The sharing can then be accomplished in any of four ways.
| flag | action |
| --cache |
download copies to a site specific cache area and symlink from
the release/package to that location.
|
| --afs |
symlinks to AFS (needs site machine to run AFS)
/afs/fnal.gov/files/data/minos/release_data/
|
| --minosdata |
symlinks to /minos/data/release_data/
(not always possible due to limit on mount permissions)
|
| --local |
download copies in the same directories as the .proxy -- this
leaves one in a state no different than previous to this method
(but not really "sharing", then either)
|
In general the first, site specific cache, is probably the right approach
for most non-FNAL installations.
Base Release:
The simplest way to resolve all the .proxy files
(asumming that the site has chosen to go with a local
cache and configured a .proxyrc to handle that) is to issue the command:
$ $SRT_DIST/setup/proxy_resolver.py
This should be done after any update to the local minossoft installation.

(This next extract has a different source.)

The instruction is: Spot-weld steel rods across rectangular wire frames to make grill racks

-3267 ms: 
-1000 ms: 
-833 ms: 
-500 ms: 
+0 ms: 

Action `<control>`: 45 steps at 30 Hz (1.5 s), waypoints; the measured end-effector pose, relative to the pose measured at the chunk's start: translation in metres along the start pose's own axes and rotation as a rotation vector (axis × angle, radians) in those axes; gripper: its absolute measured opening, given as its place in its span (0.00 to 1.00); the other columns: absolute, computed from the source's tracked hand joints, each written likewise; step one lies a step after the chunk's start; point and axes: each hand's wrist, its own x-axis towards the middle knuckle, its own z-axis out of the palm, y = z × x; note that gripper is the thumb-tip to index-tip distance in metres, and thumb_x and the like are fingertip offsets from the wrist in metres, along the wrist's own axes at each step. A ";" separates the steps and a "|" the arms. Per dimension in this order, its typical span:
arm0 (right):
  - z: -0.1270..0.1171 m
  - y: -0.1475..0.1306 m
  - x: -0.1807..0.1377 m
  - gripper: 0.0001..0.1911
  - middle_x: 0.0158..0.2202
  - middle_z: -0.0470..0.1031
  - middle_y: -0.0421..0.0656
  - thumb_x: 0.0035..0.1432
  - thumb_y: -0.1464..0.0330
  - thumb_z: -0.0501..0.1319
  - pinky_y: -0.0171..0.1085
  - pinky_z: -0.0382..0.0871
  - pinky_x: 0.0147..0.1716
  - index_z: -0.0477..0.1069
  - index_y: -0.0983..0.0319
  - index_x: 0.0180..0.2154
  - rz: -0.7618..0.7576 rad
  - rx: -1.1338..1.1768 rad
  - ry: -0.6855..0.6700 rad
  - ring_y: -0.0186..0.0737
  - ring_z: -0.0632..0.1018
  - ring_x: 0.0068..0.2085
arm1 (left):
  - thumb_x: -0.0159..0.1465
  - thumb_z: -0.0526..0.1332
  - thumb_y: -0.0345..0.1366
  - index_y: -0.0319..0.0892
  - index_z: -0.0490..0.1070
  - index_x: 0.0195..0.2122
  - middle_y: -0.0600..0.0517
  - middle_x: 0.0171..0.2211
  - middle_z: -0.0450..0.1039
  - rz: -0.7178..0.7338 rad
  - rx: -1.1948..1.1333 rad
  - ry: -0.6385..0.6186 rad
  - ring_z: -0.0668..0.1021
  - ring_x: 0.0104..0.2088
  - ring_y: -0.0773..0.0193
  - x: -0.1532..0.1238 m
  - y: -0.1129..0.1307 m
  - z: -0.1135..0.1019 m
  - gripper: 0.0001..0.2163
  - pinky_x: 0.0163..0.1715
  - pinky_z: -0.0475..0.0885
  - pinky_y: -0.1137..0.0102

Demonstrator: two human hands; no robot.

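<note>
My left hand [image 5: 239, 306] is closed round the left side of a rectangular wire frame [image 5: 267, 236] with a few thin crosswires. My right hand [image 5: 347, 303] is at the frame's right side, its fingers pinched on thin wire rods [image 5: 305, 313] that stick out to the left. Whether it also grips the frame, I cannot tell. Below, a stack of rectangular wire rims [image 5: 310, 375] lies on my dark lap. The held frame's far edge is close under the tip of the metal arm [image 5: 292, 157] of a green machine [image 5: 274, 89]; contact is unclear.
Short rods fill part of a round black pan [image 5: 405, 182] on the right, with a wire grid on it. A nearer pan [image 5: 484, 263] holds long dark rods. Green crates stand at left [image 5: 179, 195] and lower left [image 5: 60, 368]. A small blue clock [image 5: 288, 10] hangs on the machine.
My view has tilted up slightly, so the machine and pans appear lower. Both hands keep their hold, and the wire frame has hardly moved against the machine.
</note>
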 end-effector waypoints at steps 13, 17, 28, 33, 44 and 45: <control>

It will correctly handle .proxy files that are newer than their target
on the local machine and automatically get the new file and remake the link.

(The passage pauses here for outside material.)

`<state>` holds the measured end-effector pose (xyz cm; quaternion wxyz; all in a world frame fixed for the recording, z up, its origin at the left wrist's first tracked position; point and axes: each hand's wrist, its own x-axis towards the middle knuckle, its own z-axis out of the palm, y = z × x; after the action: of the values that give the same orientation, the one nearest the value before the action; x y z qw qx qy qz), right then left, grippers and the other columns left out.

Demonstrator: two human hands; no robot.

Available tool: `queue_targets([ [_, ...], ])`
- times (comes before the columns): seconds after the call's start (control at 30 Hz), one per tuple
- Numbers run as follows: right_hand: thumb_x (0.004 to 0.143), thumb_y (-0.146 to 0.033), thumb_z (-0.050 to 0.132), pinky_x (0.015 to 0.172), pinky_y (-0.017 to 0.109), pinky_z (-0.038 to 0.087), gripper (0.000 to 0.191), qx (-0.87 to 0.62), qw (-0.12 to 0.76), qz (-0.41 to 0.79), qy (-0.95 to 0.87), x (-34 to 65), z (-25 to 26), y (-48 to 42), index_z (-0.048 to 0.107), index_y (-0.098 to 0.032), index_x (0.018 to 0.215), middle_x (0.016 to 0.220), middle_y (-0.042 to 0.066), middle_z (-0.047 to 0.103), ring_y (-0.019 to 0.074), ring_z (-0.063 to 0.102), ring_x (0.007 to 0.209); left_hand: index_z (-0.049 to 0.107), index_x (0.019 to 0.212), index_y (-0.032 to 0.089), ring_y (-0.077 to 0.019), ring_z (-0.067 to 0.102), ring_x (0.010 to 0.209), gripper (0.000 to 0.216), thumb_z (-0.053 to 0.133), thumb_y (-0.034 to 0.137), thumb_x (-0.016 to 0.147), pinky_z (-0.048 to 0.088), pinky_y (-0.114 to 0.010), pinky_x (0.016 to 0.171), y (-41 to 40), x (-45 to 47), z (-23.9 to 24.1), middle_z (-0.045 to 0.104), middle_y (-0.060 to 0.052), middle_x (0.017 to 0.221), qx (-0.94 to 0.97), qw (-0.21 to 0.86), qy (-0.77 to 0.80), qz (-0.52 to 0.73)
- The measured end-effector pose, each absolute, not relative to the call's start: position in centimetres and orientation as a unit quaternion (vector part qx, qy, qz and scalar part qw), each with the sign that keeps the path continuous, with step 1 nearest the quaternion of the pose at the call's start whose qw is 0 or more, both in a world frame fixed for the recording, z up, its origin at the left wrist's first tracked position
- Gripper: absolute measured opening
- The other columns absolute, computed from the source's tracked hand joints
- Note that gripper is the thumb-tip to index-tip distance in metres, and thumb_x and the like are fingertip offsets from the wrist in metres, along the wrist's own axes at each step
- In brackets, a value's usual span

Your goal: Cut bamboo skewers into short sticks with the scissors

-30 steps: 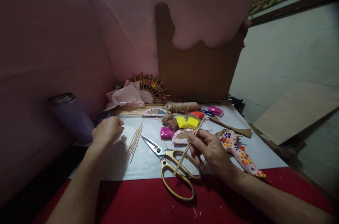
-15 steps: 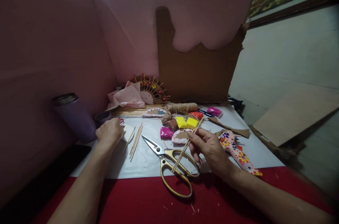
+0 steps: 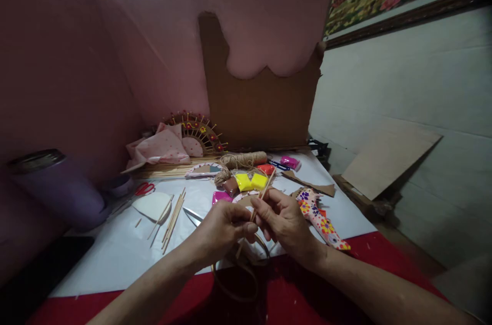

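Observation:
Thin wooden sticks [image 3: 268,185] slant upward in the pinched fingers of my right hand [image 3: 288,222]. My left hand [image 3: 223,227] meets it, its thumb and fingertips closed on the lower part of the same sticks. Beneath my hands lie large scissors [image 3: 191,216] with gold handles, partly covered by my left hand. More sticks [image 3: 175,220] rest in a loose row to the left, beside a white half-round piece [image 3: 144,207] with one stick lying across it. Behind my fingers a cardboard half-round [image 3: 246,199] with a light fabric edge is partly hidden.
Yellow clay packets [image 3: 251,181], a twine roll [image 3: 246,160] and a decorated fan-shaped frame [image 3: 203,133] stand farther back. Small red scissors [image 3: 145,189] and a purple tumbler [image 3: 57,191] are at left. A flowered fabric piece [image 3: 321,220] lies right; cardboard [image 3: 261,109] rises behind.
My left hand has come from the white half-round piece to the sticks in my right hand, now covering part of the large scissors. The view has shifted to the right.

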<state>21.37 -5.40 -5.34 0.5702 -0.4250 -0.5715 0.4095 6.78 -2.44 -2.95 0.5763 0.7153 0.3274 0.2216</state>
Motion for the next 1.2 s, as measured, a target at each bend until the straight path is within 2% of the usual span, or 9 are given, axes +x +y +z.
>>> queue_targets([
  [0.13, 0.085, -0.045, 0.054, 0.035, 0.017, 0.031, 0.026, -0.402, 0.585, 0.413, -0.571, 21.3, -5.4, -5.6, 0.053, -0.019, 0.08, 0.057, -0.005, 0.051, 0.0055, 0.044, 0.039, 0.067, 0.061, 0.015, -0.0101, 0.048, 0.046, 0.02, 0.066, 0.035, 0.065, 0.036, -0.023, 0.046, -0.9, 6.1, -1.9, 0.061, -0.002, 0.053, 0.7, 0.529, 0.371, 0.303],
  [0.27, 0.087, -0.043, 0.051, 0.039, 0.017, 0.034, 0.026, -0.411, 0.578, 0.393, -0.585, 21.5, -5.8, -5.6, 0.054, -0.019, 0.082, 0.06, -0.005, 0.052, 0.0055, 0.044, 0.042, 0.068, 0.067, 0.014, -0.0133, 0.058, 0.059, 0.014, 0.068, 0.029, 0.064, 0.044, -0.024, 0.057, 1.6, 4.6, -1.0, 0.068, -0.004, 0.063, 0.685, 0.433, 0.376, 0.449],
  [0.4, 0.089, -0.042, 0.048, 0.04, 0.018, 0.034, 0.026, -0.421, 0.567, 0.381, -0.597, 21.5, -6.1, -5.5, 0.055, -0.019, 0.079, 0.06, -0.004, 0.051, 0.0058, 0.044, 0.043, 0.067, 0.071, 0.013, -0.0132, 0.059, 0.057, 0.019, 0.068, 0.031, 0.066, 0.047, -0.025, 0.057, 2.9, 3.0, -2.4, 0.068, -0.003, 0.063, 0.643, 0.4, 0.411, 0.508],
  [0.57, 0.089, -0.04, 0.048, 0.041, 0.018, 0.036, 0.025, -0.42, 0.565, 0.377, -0.601, 21.5, -6.3, -5.5, 0.053, -0.019, 0.077, 0.059, -0.005, 0.05, 0.0059, 0.044, 0.043, 0.067, 0.072, 0.013, -0.0142, 0.063, 0.06, 0.022, 0.071, 0.033, 0.063, 0.049, -0.025, 0.058, 3.2, 1.4, -4.5, 0.069, -0.004, 0.066, 0.595, 0.416, 0.448, 0.522],
  [0.73, 0.09, -0.039, 0.048, 0.042, 0.018, 0.036, 0.024, -0.428, 0.558, 0.373, -0.605, 21.6, -6.5, -5.4, 0.054, -0.018, 0.078, 0.059, -0.005, 0.05, 0.0058, 0.044, 0.043, 0.065, 0.061, 0.012, -0.0125, 0.061, 0.051, 0.022, 0.075, 0.03, 0.054, 0.048, -0.023, 0.053, 4.0, 1.1, -5.6, 0.065, -0.002, 0.053, 0.561, 0.462, 0.471, 0.5],
  [0.97, 0.09, -0.039, 0.048, 0.041, 0.017, 0.035, 0.026, -0.419, 0.557, 0.368, -0.615, 21.6, -6.4, -5.6, 0.053, -0.018, 0.076, 0.057, -0.006, 0.049, 0.005, 0.043, 0.042, 0.067, 0.061, 0.013, -0.0108, 0.06, 0.055, 0.014, 0.073, 0.025, 0.057, 0.048, -0.02, 0.056, 4.2, 1.0, -6.3, 0.066, -0.001, 0.057, 0.58, 0.435, 0.458, 0.516],
  [1.2, 0.09, -0.039, 0.049, 0.043, 0.018, 0.036, 0.025, -0.424, 0.552, 0.362, -0.62, 21.6, -6.8, -5.5, 0.053, -0.019, 0.076, 0.057, -0.005, 0.049, 0.0056, 0.044, 0.043, 0.067, 0.058, 0.013, -0.0096, 0.058, 0.05, 0.008, 0.072, 0.019, 0.058, 0.045, -0.018, 0.05, 4.1, 1.0, -6.4, 0.064, -0.001, 0.053, 0.585, 0.434, 0.458, 0.509],
])
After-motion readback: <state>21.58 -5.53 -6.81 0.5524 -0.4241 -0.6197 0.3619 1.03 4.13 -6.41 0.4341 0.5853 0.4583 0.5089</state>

At some point will probably become the default behaviour when using
msrt update for working on a base release.
If a site is using AFS or /minos/data one adds the command
line flags --afs or --minosdata. If instead one desires
to mimic the old multiple instance case, use --local.
Test Release:
$ setup_minos
$ cd /path/to/testrel
$ srt_setup -a
$ $SRT_DIST/setup/proxy_resolver.py -r test
BField Maps:
$ $SRT_DIST/setup/proxy_resolver.py -r bmap
Commandline Flags:
$SRT_DIST/setup/proxy_resolver.py --help
usage: proxy_resolver.py
-h, --help this message
-q, --quiet don't show actions
-v increase debug verbosity level
-f, --force force refetch/relink of file
-t, --test print actions, but don't do them
-p, --package limit search to just package pattern [*]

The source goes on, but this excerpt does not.